Topic Search
Topic hierarchy
OpenAlex classifies every work into a four-level taxonomy, from broadest to most specific:
| Level | Count | Example |
|---|---|---|
| Domain | 4 | Physical Sciences |
| Field | 26 | Physics and Astronomy |
| Subfield | 200 | Nuclear and High Energy Physics |
| Topic | 4,516 | Magnetic confinement fusion research |
The four domains
| Domain | Topics |
|---|---|
| Physical Sciences | 1,571 |
| Social Sciences | 1,487 |
| Health Sciences | 844 |
| Life Sciences | 614 |
How topics are assigned
OpenAlex uses an automated classifier that scores every work across all ~4,500 topics based on the work’s title, abstract, source (journal) name, and citations.

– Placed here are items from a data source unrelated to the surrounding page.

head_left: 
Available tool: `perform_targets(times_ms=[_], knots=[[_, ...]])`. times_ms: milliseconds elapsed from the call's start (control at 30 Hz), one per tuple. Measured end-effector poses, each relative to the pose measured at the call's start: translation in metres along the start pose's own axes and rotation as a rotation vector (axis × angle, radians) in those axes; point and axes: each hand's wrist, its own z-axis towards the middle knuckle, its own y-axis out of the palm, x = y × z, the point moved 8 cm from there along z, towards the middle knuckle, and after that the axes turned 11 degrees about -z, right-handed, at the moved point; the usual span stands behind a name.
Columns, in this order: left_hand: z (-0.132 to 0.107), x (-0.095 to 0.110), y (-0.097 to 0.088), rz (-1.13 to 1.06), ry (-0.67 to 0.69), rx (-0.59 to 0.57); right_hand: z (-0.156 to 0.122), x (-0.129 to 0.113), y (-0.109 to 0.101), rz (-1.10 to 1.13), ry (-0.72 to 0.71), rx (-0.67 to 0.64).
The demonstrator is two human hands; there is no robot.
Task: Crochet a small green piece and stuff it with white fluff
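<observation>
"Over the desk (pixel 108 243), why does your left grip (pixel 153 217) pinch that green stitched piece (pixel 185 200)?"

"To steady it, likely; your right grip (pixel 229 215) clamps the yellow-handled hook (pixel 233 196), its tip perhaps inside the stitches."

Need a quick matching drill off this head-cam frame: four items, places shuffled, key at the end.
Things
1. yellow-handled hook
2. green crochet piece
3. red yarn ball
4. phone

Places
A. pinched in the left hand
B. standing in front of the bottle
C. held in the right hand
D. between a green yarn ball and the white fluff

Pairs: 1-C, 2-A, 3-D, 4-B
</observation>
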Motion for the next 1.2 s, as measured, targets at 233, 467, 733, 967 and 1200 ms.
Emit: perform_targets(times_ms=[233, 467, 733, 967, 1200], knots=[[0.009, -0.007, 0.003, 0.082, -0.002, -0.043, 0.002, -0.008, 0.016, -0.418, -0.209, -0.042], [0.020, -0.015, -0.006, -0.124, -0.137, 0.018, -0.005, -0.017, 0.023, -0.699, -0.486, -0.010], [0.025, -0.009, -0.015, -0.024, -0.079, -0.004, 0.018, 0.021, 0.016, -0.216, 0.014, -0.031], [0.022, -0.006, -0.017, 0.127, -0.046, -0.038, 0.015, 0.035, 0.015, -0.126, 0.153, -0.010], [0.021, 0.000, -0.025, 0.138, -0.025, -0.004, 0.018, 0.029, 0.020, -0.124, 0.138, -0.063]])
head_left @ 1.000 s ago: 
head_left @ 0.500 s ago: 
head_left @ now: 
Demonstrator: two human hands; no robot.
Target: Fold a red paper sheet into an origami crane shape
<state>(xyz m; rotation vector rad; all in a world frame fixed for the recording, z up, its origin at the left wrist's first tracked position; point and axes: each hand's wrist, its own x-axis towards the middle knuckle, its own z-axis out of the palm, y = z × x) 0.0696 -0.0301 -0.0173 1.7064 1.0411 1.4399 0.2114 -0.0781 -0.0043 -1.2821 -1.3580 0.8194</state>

primary_topic— the single highest-scoring topic, including itsscore(0–1) and full hierarchy (subfield → field → domain)topics— a list of additional highly ranked topics, each with their own score and hierarchy
{
"primary_topic": {
"id": "https://openalex.org/T10346",
"display_name": "Magnetic confinement fusion research",
"score": 0.9991,
"subfield": { "display_name": "Nuclear and High Energy Physics" },
"field": { "display_name": "Physics and Astronomy" },
"domain": { "display_name": "Physical Sciences" }
}
}Topic object structure
Each topic entity (/topics/{id}) contains:
| Field | Description |
|---|---|
id |
OpenAlex URI (e.g. https://openalex.org/T10346) |
display_name |
English-language label |
description |
AI-generated summary of the paper cluster |
keywords |
AI-generated representative terms |
ids |
External identifiers (OpenAlex, Wikipedia) |
subfield |
Parent subfield (id + display_name) |
field |
Parent field |
domain |
Parent domain |
siblings |
Other topics in the same subfield |
works_count |
Number of works tagged with this topic |
cited_by_count |
Total citations across tagged works |
works_api_url |
API URL to retrieve works for this topic |
Useful API queries
# List all topics
curl "https://api.openalex.org/topics"
# Search topics by name
curl "https://api.openalex.org/topics?search=machine+learning"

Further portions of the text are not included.